— THE DATA —
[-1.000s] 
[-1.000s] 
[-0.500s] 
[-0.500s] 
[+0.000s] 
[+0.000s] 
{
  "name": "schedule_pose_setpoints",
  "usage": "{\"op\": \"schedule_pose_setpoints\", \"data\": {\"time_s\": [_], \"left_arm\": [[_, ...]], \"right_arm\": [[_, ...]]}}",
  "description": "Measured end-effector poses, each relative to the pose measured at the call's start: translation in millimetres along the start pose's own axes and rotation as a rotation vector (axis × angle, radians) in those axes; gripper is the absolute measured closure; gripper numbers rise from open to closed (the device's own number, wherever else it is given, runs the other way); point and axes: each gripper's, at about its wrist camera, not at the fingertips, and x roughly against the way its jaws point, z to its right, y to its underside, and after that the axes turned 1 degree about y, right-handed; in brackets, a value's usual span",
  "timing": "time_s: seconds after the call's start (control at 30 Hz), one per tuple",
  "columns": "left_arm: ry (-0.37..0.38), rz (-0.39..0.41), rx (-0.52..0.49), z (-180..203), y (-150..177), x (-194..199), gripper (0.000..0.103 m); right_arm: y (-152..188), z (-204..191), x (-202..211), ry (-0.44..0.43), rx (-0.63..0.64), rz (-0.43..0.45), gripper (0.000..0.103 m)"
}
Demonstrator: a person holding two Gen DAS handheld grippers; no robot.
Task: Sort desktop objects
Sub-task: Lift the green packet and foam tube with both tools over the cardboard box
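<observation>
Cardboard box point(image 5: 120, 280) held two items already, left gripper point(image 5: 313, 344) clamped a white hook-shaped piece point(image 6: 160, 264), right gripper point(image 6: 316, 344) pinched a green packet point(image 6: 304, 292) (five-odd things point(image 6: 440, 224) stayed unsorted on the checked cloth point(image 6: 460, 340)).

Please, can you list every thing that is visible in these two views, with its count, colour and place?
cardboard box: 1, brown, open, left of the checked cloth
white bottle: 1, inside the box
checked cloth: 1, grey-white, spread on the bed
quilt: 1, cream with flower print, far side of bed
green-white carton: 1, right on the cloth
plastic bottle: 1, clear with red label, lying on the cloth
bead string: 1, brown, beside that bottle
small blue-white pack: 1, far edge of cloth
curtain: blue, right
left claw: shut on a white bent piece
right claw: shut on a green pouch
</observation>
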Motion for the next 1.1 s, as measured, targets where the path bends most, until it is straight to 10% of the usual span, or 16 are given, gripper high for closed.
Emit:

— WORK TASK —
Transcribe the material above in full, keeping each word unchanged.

— TASK RESULT —
[-1.000s] 
[-1.000s] 
[-0.500s] 
[-0.500s] 
[+0.000s] 
[+0.000s] 
{
  "name": "schedule_pose_setpoints",
  "usage": "{\"op\": \"schedule_pose_setpoints\", \"data\": {\"time_s\": [_], \"left_arm\": [[_, ...]], \"right_arm\": [[_, ...]]}}",
  "description": "Measured end-effector poses, each relative to the pose measured at the call's start: translation in millimetres along the start pose's own axes and rotation as a rotation vector (axis × angle, radians) in those axes; gripper is the absolute measured closure; gripper numbers rise from open to closed (the device's own number, wherever else it is given, runs the other way); point and axes: each gripper's, at about its wrist camera, not at the fingertips, and x roughly against the way its jaws point, z to its right, y to its underside, and after that the axes turned 1 degree about y, right-handed; in brackets, a value's usual span",
  "timing": "time_s: seconds after the call's start (control at 30 Hz), one per tuple",
  "columns": "left_arm: ry (-0.37..0.38), rz (-0.39..0.41), rx (-0.52..0.49), z (-180..203), y (-150..177), x (-194..199), gripper (0.000..0.103 m); right_arm: y (-152..188), z (-204..191), x (-202..211), ry (-0.44..0.43), rx (-0.63..0.64), rz (-0.43..0.45), gripper (0.000..0.103 m)"
}
Demonstrator: a person holding two Gen DAS handheld grippers; no robot.
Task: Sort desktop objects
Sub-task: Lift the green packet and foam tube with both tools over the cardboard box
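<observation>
Cardboard box point(image 5: 120, 280) held two items already, left gripper point(image 5: 313, 344) clamped a white hook-shaped piece point(image 6: 160, 264), right gripper point(image 6: 316, 344) pinched a green packet point(image 6: 304, 292) (five-odd things point(image 6: 440, 224) stayed unsorted on the checked cloth point(image 6: 460, 340)).

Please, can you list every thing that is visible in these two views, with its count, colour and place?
cardboard box: 1, brown, open, left of the checked cloth
white bottle: 1, inside the box
checked cloth: 1, grey-white, spread on the bed
quilt: 1, cream with flower print, far side of bed
green-white carton: 1, right on the cloth
plastic bottle: 1, clear with red label, lying on the cloth
bead string: 1, brown, beside that bottle
small blue-white pack: 1, far edge of cloth
curtain: blue, right
left claw: shut on a white bent piece
right claw: shut on a green pouch
</observation>
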Motion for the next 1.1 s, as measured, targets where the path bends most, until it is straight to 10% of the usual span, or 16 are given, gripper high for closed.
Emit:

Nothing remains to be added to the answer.